### WORK REQUEST
Reproduce the data exactly, leaving nothing out.

### RECORDED INFORMATION

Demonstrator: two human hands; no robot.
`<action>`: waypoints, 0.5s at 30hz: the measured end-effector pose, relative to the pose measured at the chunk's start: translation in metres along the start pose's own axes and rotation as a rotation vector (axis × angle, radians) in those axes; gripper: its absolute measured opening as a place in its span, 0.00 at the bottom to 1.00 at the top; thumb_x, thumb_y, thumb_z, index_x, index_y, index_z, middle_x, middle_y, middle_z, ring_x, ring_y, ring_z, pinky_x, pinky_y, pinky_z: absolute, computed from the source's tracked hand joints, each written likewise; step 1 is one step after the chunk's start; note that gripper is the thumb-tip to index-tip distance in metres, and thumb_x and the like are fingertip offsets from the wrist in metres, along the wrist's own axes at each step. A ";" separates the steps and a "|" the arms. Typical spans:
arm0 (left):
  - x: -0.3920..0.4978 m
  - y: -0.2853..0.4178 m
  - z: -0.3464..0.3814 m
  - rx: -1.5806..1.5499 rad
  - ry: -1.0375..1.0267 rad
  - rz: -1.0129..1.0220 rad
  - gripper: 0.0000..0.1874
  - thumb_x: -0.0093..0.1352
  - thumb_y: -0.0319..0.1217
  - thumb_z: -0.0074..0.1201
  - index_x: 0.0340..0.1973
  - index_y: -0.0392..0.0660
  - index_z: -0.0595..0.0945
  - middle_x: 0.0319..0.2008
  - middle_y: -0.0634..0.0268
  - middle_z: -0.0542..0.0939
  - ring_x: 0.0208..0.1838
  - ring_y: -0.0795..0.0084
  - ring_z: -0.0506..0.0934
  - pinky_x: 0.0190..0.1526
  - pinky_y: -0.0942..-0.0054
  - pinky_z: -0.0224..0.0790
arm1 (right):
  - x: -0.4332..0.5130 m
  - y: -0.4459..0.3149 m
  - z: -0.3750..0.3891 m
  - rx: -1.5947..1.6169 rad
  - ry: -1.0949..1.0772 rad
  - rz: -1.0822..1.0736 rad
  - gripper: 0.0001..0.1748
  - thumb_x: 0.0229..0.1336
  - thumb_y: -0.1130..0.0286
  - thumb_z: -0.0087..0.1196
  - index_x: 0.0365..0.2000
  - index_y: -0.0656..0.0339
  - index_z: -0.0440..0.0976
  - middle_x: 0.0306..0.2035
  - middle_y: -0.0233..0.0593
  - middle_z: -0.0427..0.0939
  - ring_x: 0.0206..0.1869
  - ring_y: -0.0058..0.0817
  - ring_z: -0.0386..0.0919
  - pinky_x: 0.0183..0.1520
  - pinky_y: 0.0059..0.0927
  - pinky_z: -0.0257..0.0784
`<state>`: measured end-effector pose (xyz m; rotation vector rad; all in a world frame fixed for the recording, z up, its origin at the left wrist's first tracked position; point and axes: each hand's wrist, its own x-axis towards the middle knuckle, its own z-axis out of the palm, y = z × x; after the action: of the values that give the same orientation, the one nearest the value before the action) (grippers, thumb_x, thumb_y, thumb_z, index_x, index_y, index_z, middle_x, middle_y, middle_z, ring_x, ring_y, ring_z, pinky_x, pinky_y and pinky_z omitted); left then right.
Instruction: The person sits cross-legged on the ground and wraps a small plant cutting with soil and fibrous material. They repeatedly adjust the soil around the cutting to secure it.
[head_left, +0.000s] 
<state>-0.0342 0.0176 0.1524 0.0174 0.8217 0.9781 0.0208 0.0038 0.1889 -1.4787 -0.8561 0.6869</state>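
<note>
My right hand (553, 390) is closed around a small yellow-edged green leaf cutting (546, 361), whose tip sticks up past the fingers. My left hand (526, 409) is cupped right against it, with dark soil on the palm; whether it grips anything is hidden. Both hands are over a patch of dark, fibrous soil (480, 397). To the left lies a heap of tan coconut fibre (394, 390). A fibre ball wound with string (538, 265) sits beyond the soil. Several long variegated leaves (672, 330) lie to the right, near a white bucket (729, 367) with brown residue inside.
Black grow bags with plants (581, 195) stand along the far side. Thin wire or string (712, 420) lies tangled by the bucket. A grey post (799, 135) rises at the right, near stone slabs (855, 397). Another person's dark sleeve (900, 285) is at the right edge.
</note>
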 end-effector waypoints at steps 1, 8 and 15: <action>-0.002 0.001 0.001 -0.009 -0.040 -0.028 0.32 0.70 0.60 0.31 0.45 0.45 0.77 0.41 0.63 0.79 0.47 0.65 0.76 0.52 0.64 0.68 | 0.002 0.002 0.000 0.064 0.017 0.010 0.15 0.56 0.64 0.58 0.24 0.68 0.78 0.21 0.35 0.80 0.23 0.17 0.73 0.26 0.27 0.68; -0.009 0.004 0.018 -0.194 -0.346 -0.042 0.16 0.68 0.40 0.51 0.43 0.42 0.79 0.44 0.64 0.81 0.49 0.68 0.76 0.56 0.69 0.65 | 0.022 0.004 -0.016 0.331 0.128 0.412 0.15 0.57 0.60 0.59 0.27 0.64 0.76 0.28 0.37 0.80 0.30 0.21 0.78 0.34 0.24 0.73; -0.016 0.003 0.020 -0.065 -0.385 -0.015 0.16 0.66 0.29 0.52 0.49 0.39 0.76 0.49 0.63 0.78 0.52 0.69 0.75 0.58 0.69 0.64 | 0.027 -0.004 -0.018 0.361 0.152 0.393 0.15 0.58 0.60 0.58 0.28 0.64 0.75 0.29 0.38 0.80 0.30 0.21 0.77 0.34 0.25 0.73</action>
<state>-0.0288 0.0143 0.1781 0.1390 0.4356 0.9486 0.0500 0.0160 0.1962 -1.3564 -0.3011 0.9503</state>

### ANSWER FOR THIS EXERCISE
Demonstrator: two human hands; no robot.
`<action>`: waypoints, 0.5s at 30hz: the measured end-effector pose, relative to the pose measured at the chunk's start: translation in metres along the start pose's own axes and rotation as a rotation vector (axis × angle, radians) in those axes; gripper: its absolute measured opening as a place in its span, 0.00 at the bottom to 1.00 at the top; thumb_x, thumb_y, thumb_z, index_x, index_y, index_z, middle_x, middle_y, middle_z, ring_x, ring_y, ring_z, pinky_x, pinky_y, pinky_z: absolute, computed from the source's tracked hand joints, each written likewise; step 1 is one step after the chunk's start; note that gripper is the thumb-tip to index-tip distance in metres, and thumb_x and the like are fingertip offsets from the wrist in metres, along the wrist's own axes at each step. A ";" separates the steps and a "|" the arms. Typical spans:
arm0 (left):
  - x: -0.3920..0.4978 m
  - y: -0.2853..0.4178 m
  - z: -0.3464..0.3814 m
  - rx: -1.5806..1.5499 rad
  - ry: -1.0375..1.0267 rad
  - rz: -1.0129..1.0220 rad
  - gripper: 0.0000..0.1874
  - thumb_x: -0.0093..0.1352
  - thumb_y: -0.0319..0.1217
  - thumb_z: -0.0074..0.1201
  - index_x: 0.0340..0.1973
  - index_y: -0.0392..0.0660
  - index_z: -0.0595..0.0945
  - middle_x: 0.0319..0.2008
  - middle_y: -0.0634..0.0268
  - middle_z: -0.0542..0.0939
  - ring_x: 0.0208..0.1838
  - ring_y: -0.0795..0.0084
  - ring_z: -0.0506..0.0934
  - pinky_x: 0.0190..0.1526
  - pinky_y: -0.0942..-0.0054
  - pinky_z: -0.0224..0.0790
arm1 (right):
  - x: -0.4332..0.5130 m
  - y: -0.4459..0.3149 m
  - z: -0.3750..0.3891 m
  - rx: -1.5947..1.6169 rad
  - ry: -1.0949..1.0772 rad
  - rz: -1.0822..1.0736 rad
  - gripper: 0.0001..0.1748
  - thumb_x: 0.0229..0.1336
  - thumb_y: -0.1130..0.0286
  - thumb_z: -0.0087..0.1196
  - index_x: 0.0365..0.2000
  - index_y: -0.0656..0.0339
  - index_z: -0.0440..0.0976
  - middle_x: 0.0306..0.2035
  - middle_y: -0.0233..0.0593
  - middle_z: -0.0427..0.0939
  - ring_x: 0.0206..0.1869
  - ring_y: -0.0058..0.0817
  - ring_z: -0.0386..0.0919
  - pinky_x: 0.0183..0.1520
  - pinky_y: 0.0059..0.0927
  - pinky_z: -0.0257..0.0784
`<state>`: measured end-effector pose (xyz m; rotation vector rad; all in a world frame fixed for the recording, z up, its origin at the left wrist's first tracked position; point and axes: each hand's wrist, its own x-axis towards the middle knuckle, its own z-axis out of the palm, y = z × x; after the action: of the values that give the same orientation, the one nearest the value before the action) (grippers, thumb_x, thumb_y, thumb_z, index_x, index_y, index_z, middle_x, middle_y, middle_z, ring_x, ring_y, ring_z, pinky_x, pinky_y and pinky_z omitted); left then right.
Instruction: The person sits cross-legged on the ground and wraps a small plant cutting with soil and fibrous material. They repeatedly adjust the soil around the cutting to secure it.
[head_left, +0.000s] 
<state>-0.0342 0.0176 0.1524 0.0174 0.8217 0.9781 0.0208 0.0038 0.1889 -1.4787 -0.8561 0.6869</state>
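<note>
My right hand (553, 390) is closed around a small yellow-edged green leaf cutting (546, 361), whose tip sticks up past the fingers. My left hand (526, 409) is cupped right against it, with dark soil on the palm; whether it grips anything is hidden. Both hands are over a patch of dark, fibrous soil (480, 397). To the left lies a heap of tan coconut fibre (394, 390). A fibre ball wound with string (538, 265) sits beyond the soil. Several long variegated leaves (672, 330) lie to the right, near a white bucket (729, 367) with brown residue inside.
Black grow bags with plants (581, 195) stand along the far side. Thin wire or string (712, 420) lies tangled by the bucket. A grey post (799, 135) rises at the right, near stone slabs (855, 397). Another person's dark sleeve (900, 285) is at the right edge.
</note>
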 end-effector waypoints at steps 1, 8 and 15: <action>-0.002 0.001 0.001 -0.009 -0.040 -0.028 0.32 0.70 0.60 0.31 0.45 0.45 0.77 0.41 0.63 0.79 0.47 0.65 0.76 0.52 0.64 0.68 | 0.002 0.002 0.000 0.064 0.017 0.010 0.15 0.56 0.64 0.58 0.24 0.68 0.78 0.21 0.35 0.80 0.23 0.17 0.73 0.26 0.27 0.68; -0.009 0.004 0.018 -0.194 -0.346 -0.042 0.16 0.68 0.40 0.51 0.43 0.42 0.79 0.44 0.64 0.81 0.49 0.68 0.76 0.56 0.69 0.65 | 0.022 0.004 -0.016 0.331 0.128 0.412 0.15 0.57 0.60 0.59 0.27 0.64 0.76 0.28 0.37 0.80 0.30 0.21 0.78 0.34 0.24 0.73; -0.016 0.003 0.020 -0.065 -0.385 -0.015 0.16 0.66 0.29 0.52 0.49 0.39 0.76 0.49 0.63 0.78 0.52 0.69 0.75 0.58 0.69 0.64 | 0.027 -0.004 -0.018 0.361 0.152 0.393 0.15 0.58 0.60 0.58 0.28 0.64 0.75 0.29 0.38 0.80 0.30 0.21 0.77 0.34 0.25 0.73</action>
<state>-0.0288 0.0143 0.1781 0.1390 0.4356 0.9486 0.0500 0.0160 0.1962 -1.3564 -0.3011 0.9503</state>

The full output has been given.